Computational Approaches to Understanding the Evolution of Molecular Function

Yana Bromberg1, Matthew W. Hahn2,3, Predrag Radivojac3


1Department of Biochemistry and Microbiology, Rutgers University
2Department of Biology, Indiana University
3Department of Computer Science and Informatics, Indiana University

Pacific Symposium on Biocomputing 22:1-2(2017)

© 2017 World Scientific
Open Access chapter published by World Scientific Publishing Company and distributed under the terms of the Creative Commons Attribution (CC BY) 4.0 License.


Abstract

Understanding the function of biological macromolecules and their interactions is a grand challenge of modern biology, and a key foundation for biomedical research. It is now evident that the function of these molecules, in isolation or in groups, can be productively studied in the context of evolution. Therefore, understanding how these molecules and their functions evolve is an important step in understanding the specific events that lead to observable changes in molecular and biological processes.
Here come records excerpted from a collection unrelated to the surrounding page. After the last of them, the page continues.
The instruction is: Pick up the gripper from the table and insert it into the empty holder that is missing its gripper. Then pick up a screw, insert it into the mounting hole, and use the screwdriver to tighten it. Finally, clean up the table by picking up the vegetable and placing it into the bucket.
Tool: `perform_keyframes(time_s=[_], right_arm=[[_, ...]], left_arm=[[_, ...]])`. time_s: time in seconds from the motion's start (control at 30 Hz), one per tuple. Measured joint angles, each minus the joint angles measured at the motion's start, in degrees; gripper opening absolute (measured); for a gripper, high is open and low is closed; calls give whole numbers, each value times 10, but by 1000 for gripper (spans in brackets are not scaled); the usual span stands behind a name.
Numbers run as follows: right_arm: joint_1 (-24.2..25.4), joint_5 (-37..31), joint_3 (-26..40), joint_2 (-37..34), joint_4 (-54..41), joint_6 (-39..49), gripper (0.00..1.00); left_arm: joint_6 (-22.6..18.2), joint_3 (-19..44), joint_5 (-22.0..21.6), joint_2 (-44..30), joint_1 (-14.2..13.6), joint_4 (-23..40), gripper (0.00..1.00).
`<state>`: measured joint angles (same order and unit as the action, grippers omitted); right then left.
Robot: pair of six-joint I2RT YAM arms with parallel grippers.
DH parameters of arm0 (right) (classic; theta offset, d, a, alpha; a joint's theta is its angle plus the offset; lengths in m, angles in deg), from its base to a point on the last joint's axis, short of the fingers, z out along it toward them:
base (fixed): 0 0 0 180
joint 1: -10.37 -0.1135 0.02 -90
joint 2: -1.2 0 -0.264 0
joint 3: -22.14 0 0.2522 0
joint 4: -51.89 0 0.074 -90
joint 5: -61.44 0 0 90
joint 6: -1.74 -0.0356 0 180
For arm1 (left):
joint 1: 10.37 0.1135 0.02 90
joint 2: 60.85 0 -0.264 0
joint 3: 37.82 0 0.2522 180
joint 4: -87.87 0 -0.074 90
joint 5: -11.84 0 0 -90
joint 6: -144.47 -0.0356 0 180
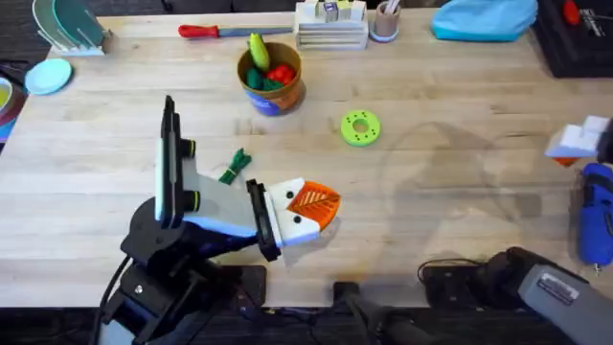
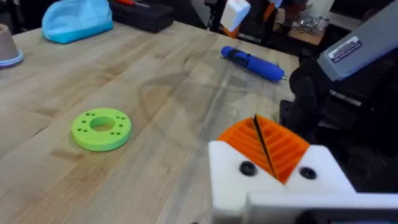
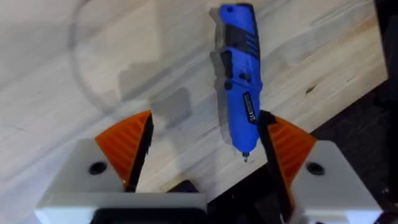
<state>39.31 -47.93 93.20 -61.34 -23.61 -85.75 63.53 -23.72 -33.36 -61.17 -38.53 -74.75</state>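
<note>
Overhead, bucket (image 1: 271,81) holding corn-like toy (image 1: 258,50), tomato-like toy (image 1: 281,73)

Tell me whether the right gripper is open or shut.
Open: the right gripper has its orange pads spread wide, the screwdriver lying between them.

The overhead camera looks down and forward across the table (image 1: 431,192). The left wrist camera looks low along it; the right wrist camera looks down closely. All share the screwdriver (image 1: 596,222) (image 2: 252,62) (image 3: 239,74).
</note>
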Motion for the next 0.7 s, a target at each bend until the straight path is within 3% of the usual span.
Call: perform_keyframes(time_s=[0.37,0.7], right_arm=[[158,82,0,-105,36,167,992],[239,93,0,-167,108,230,991]], left_arm=[[0,0,0,0,0,0,8],[0,0,0,0,0,0,8]])
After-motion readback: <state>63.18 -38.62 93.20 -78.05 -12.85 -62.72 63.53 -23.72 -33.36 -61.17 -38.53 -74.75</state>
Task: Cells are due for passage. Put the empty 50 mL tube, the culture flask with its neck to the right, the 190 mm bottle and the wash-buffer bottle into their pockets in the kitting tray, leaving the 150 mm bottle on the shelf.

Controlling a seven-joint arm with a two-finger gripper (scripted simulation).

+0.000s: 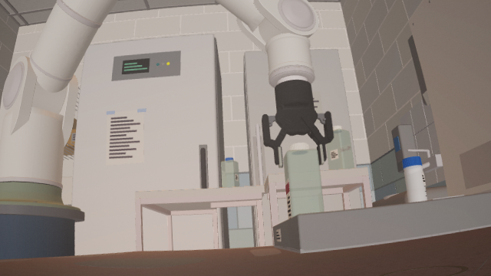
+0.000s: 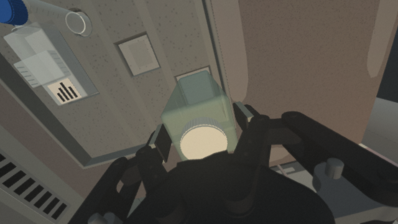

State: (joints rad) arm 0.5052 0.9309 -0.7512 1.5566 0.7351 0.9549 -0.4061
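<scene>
My gripper (image 1: 300,158) is open and holds nothing, its fingers straddling the cream cap of a tall pale-green square bottle (image 1: 303,180) that stands upright in the grey kitting tray (image 1: 379,226). From the wrist camera the bottle (image 2: 199,115) sits in a pocket at the tray's edge. A second green bottle (image 1: 340,147) stands behind on the shelf. A smaller blue-capped bottle (image 1: 229,172) stands on the left shelf. In the tray a blue-capped tube (image 2: 40,12) and a clear flask (image 2: 40,62) lie in their pockets. An empty square pocket (image 2: 138,55) lies between them and the bottle.
The tray's near wall rises from the brown table (image 1: 245,260). A white blue-capped bottle (image 1: 415,180) stands at the tray's right end. White shelf frames (image 1: 199,214) stand behind, with a large grey cabinet (image 1: 149,134) further back. The arm's base (image 1: 34,191) is at far left.
</scene>
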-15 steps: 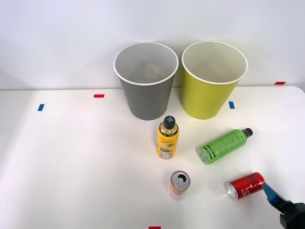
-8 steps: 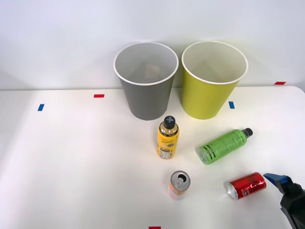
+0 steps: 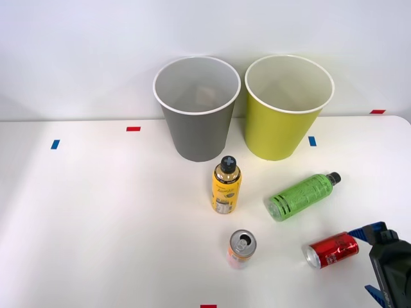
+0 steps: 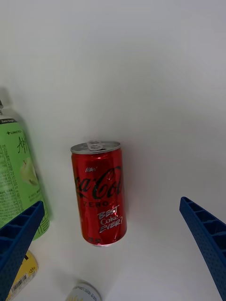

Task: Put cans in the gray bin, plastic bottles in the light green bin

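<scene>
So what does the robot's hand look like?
The right end effector has two bright blue fingers with a ribbed, grid-like surface, wedge-shaped and narrowing towards their tips. In the front view the same end effector has a chunky black block behind the blue fingers. No cables or markings are visible on it.

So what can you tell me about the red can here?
The red can is a small metal drink can with a silver top and white Coca-Cola Zero lettering. It lies on its side on the white table, near the front right, apart from the green bottle. The right gripper has its fingers open, not touching it.
</scene>
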You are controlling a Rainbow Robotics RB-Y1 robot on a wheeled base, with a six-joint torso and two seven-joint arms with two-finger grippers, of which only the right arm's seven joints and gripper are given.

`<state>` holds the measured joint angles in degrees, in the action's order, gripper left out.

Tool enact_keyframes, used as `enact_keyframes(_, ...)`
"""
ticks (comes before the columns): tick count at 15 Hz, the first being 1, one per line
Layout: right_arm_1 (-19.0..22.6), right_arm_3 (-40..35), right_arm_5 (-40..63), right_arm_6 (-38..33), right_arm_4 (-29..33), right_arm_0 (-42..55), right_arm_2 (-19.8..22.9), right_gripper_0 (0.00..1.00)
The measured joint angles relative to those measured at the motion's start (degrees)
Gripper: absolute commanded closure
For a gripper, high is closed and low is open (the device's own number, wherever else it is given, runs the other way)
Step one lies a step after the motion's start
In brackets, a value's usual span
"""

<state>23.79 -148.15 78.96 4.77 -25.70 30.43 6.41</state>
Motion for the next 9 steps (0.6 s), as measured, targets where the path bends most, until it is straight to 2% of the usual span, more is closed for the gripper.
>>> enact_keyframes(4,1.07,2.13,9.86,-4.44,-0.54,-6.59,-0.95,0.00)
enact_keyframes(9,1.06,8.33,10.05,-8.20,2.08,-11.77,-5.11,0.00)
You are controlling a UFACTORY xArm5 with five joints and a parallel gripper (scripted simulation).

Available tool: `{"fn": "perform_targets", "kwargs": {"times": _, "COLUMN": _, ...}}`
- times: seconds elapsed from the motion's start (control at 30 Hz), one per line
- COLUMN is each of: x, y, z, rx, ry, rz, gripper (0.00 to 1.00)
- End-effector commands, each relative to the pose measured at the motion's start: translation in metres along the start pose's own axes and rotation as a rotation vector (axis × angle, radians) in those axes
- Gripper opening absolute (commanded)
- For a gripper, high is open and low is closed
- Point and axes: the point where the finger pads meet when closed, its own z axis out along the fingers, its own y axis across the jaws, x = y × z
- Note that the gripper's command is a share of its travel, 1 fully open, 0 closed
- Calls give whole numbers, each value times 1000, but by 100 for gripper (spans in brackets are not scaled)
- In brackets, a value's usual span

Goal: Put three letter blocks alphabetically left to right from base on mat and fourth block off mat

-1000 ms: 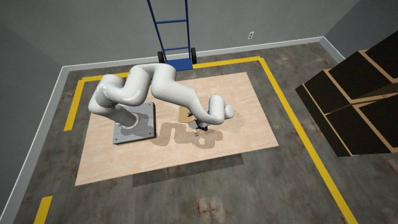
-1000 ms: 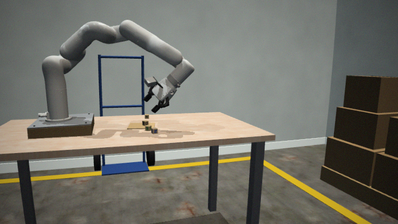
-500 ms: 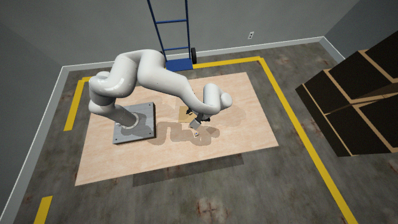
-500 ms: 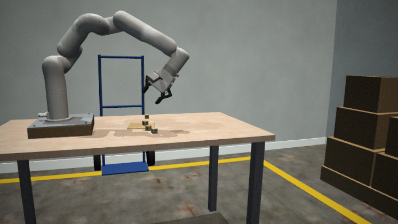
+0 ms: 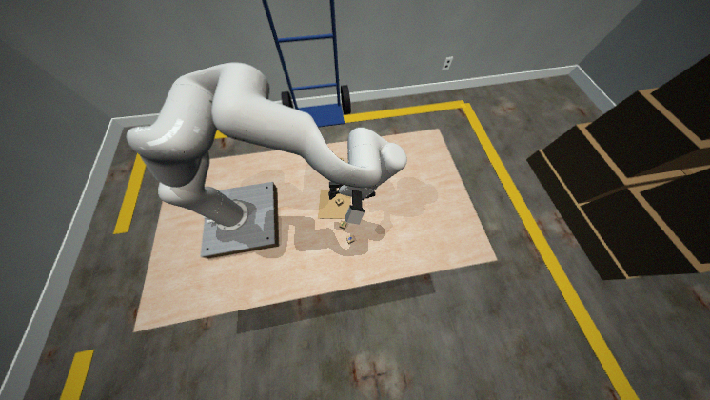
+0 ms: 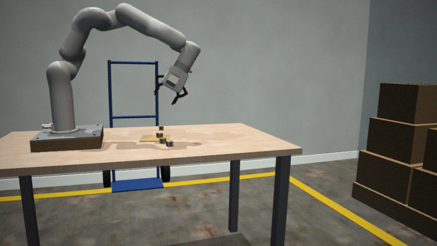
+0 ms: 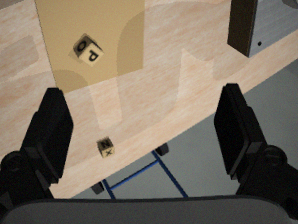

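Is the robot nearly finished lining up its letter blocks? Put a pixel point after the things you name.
Not nearly. The mat point(image 5: 325, 210) point(image 6: 148, 138) point(image 7: 100, 20) looks flat, and one block point(image 5: 339, 202) point(image 6: 159, 135) point(image 7: 89, 49), showing P and O, sits on it. The open jaws hold nothing. The green-lettered block point(image 5: 343, 224) point(image 6: 162, 140), blue-lettered block point(image 5: 350, 239) point(image 6: 169, 143) and X-marked block point(image 6: 161, 127) point(image 7: 105, 147) are off it; two lettered-top blocks must join the row.

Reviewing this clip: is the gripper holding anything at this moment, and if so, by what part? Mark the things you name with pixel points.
Nothing is held; the gripper point(image 5: 345, 194) point(image 6: 164, 98) point(image 7: 142, 103) is open.

White rounded arm tubes, black angular fingers
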Motion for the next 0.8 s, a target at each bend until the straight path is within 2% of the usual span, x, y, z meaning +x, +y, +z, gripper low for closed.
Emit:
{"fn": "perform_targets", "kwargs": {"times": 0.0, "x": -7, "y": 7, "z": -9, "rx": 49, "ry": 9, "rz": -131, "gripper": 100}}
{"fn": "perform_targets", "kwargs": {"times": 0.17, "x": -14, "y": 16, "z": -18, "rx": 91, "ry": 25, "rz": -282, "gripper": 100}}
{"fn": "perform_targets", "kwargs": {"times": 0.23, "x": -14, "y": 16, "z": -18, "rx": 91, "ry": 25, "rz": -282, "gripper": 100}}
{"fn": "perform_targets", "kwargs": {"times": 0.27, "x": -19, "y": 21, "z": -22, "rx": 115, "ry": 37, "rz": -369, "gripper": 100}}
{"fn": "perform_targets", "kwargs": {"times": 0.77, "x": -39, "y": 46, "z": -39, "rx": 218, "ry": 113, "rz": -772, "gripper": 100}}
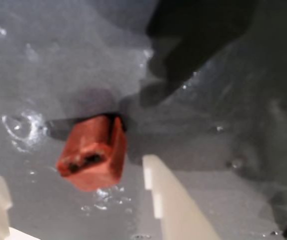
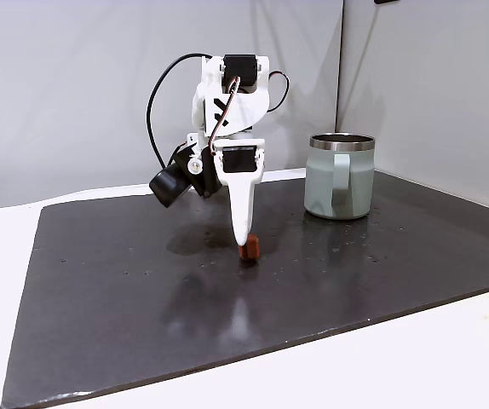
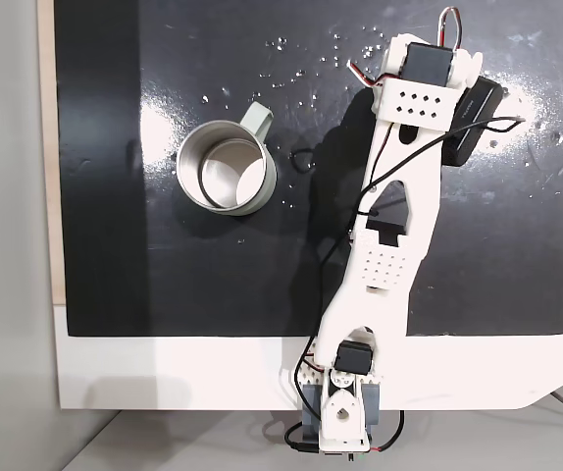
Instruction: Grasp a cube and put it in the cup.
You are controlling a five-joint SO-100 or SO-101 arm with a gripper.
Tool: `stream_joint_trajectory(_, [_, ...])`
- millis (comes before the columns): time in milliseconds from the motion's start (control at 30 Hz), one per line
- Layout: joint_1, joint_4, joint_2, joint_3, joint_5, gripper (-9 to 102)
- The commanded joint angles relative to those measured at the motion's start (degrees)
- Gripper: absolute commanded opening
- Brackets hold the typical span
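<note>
Claw down over the cube on the dark worktop, cup standing apart.

We see the dark worktop (image 2: 381,273) spread across both fixed views, with a white border along its near edge. The white arm (image 3: 399,196) reaches out over it from its base, and in a fixed view its claw (image 2: 244,237) points straight down onto the surface. The cup (image 2: 340,175) stands upright to the right of the claw in that view, well apart from it, handle toward the camera; from above we see its rim (image 3: 227,167) and the inside holding nothing. In the wrist view the claw (image 1: 78,200) is spread wide, its pale fingers (image 1: 173,200) on either side of the cube (image 1: 93,152) and not gripping it. The cube (image 2: 250,248) rests on the worktop, just at the fingertip.
</note>
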Motion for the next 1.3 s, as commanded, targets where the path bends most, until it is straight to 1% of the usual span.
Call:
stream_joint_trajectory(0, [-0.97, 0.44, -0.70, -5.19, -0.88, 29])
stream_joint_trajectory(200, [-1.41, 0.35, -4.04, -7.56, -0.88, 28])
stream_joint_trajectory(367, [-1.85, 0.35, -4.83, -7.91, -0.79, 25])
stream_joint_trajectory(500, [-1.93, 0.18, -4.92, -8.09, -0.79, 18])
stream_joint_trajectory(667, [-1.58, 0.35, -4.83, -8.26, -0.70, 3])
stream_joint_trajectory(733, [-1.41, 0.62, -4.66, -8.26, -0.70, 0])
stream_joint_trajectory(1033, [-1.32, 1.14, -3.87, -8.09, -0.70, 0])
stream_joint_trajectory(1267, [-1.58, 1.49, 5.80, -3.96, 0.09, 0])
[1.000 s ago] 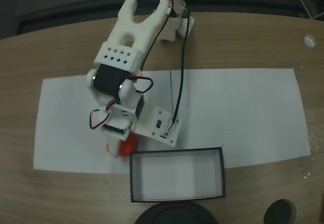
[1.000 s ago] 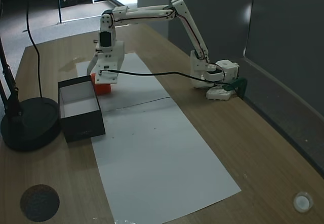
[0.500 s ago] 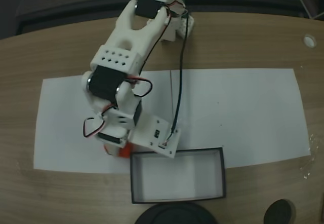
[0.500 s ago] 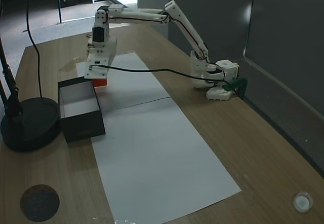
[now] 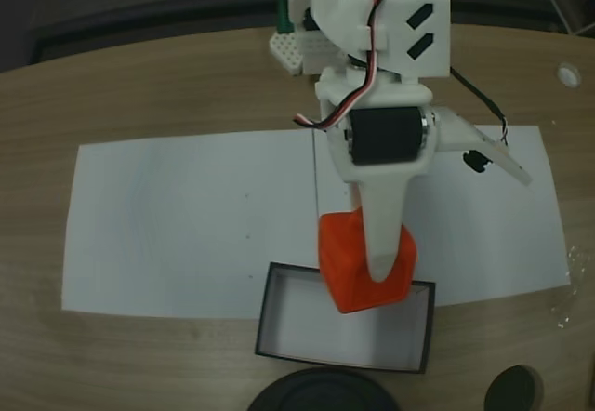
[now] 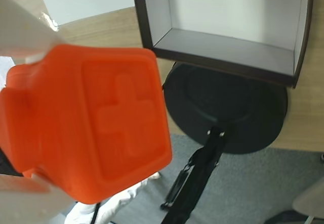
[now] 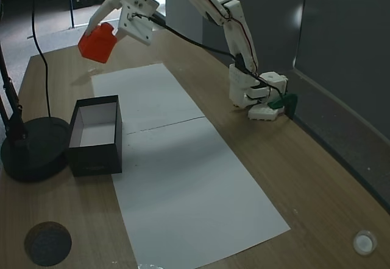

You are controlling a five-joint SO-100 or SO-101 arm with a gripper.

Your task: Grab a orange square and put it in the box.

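High above the bench, the orange square (image 7: 97,42) hangs in the air, clamped in the claw (image 7: 102,33), well clear of the white paper sheet (image 7: 183,171) below. One white finger (image 5: 381,225) runs down across the cube in a fixed view, and the wrist view shows a raised cross on the cube's face (image 6: 101,127). The box (image 7: 94,153) sits open on the bench at the paper's edge, pale inside, just beside a round black base (image 7: 30,153). The arm's mount (image 7: 253,95) stands at the bench's far side.
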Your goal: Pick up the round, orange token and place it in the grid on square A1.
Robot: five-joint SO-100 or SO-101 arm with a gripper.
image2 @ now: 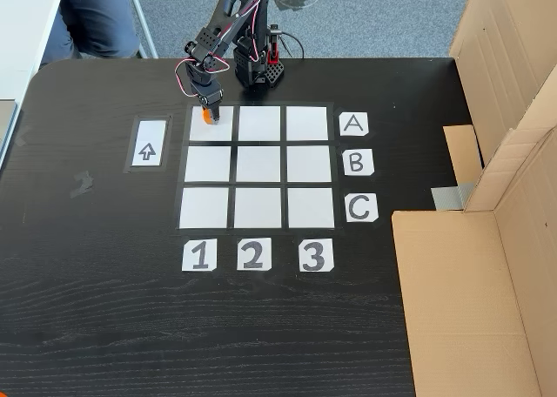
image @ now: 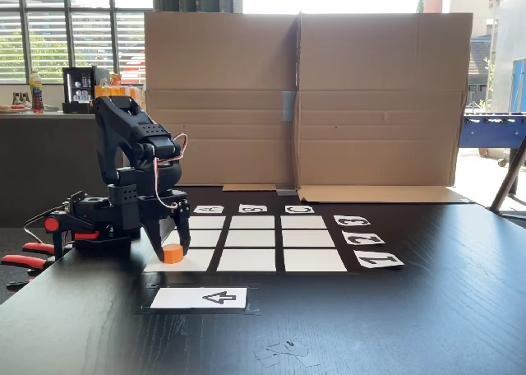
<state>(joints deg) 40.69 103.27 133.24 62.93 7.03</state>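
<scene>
While the gripper [image: 174, 245] points down at the left of a fixed view, its two black fingers sit narrowly parted on either side of the token [image: 173, 254], touching or nearly touching it; whether they actually clamp it I cannot tell. That orange token rests on square A1 [image: 193, 261], the near left corner rectangle of the grid [image: 256, 241]. Seen from above in a fixed view, the gripper [image2: 207, 111] and token [image2: 206, 116] lie over the upper left square [image2: 218, 129] of the grid [image2: 258, 166], beside the A row and above the 1 label. Left of it lies a white arrow card [image2: 148, 144] on the black table [image2: 104, 266]
</scene>
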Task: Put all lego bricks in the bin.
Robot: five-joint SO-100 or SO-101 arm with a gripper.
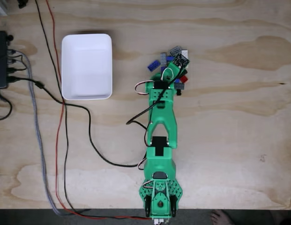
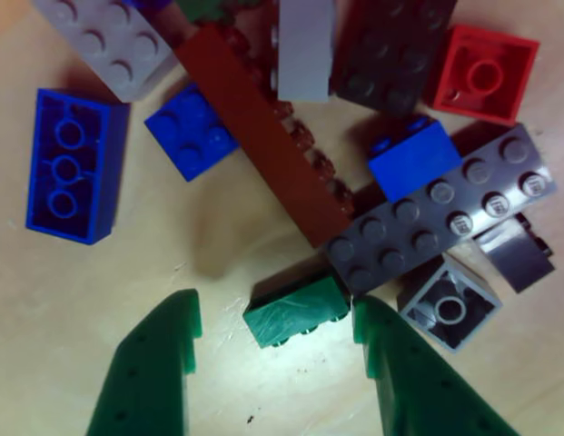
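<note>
Pincer (image 2: 274,331) spread open, straddling a green brick (image 2: 294,312) at the 6 o'clock edge of the lego bricks (image 1: 171,63), positioned for pickup; empty bin (image 1: 86,66) lies at 9 o'clock on the tabletop (image 1: 229,140).

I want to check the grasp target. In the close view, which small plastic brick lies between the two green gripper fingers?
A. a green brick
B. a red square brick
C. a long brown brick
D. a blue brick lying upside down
A: the green brick lies on the wooden table inside the open gripper, close to the right-hand finger.
</note>
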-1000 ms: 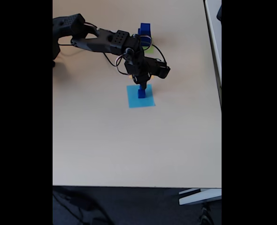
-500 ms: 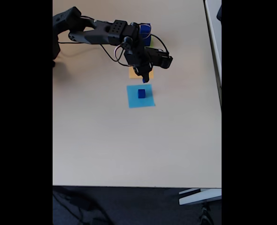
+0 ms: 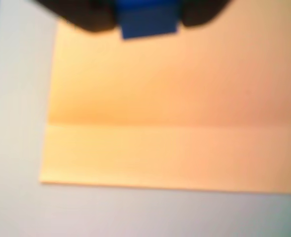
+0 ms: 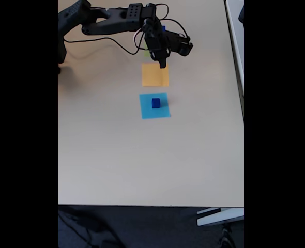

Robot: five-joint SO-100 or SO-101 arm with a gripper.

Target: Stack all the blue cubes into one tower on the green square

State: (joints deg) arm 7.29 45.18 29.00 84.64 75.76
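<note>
Carrying a small blue cube clenched in the gripper, the arm crosses the orange square toward the far stack.

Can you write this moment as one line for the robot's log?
gripper: over orange square, blue bit at tips, grasp unclear | small blue cube: on light-blue square

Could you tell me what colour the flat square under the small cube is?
Light blue, clearest in the fixed view.
</note>
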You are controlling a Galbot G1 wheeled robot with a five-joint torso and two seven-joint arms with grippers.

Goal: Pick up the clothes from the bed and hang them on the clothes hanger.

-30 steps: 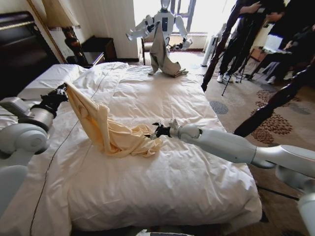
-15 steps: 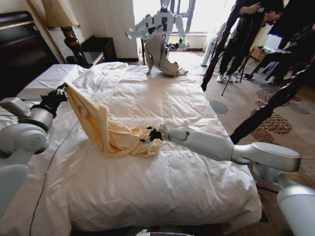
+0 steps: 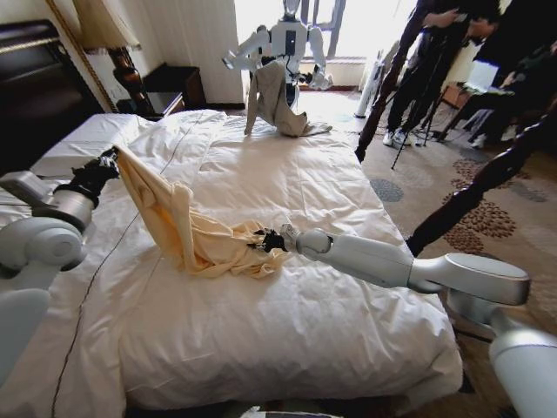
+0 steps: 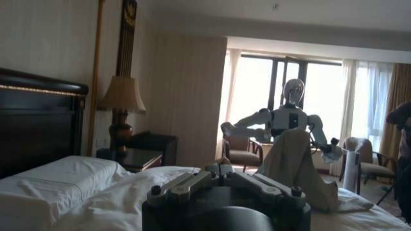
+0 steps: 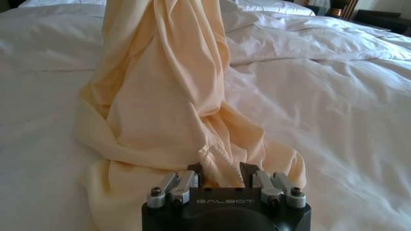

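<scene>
The clothes, a pale yellow shirt (image 3: 187, 231), stretch from a heap on the white bed (image 3: 287, 340) up to my left gripper (image 3: 106, 164). That gripper is shut on the shirt's upper end, above the bed's left side. In the left wrist view its fingertips (image 4: 220, 168) meet. My right gripper (image 3: 264, 239) is pushed into the low end of the heap. In the right wrist view its fingers (image 5: 194, 172) stand apart, with a fold of the shirt (image 5: 160, 96) between them. The clothes hanger is out of view.
Another robot (image 3: 287, 39) stands beyond the bed's far end, holding a grey-beige garment (image 3: 271, 100). People and tripods are at the back right. A dark post (image 3: 487, 178) leans at the right. A lamp (image 3: 109, 26) and nightstand stand back left. A black cable (image 3: 104, 270) crosses the duvet.
My right gripper has slid left into the shirt's lower heap. My left arm has held still. The far robot's garment has shifted left and higher.
</scene>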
With the advent of high-throughput technologies and the rapid accumulation of molecular data over the past several decades, the evolution of molecular function can be systematically studied at multiple levels. This includes the evolution of protein structure, 3D organization and dynamics, protein and gene expression, as well as the higher-level organization of function contained within pathways. New experiments using the latest gene-editing technologies (such as CRISPR-Cas9) have also made it possible to directly test hypotheses about function in almost any organism. Combining these data with theory and computational tools taken from evolutionary biology and related fields has led to an explosion in the study of how function evolves.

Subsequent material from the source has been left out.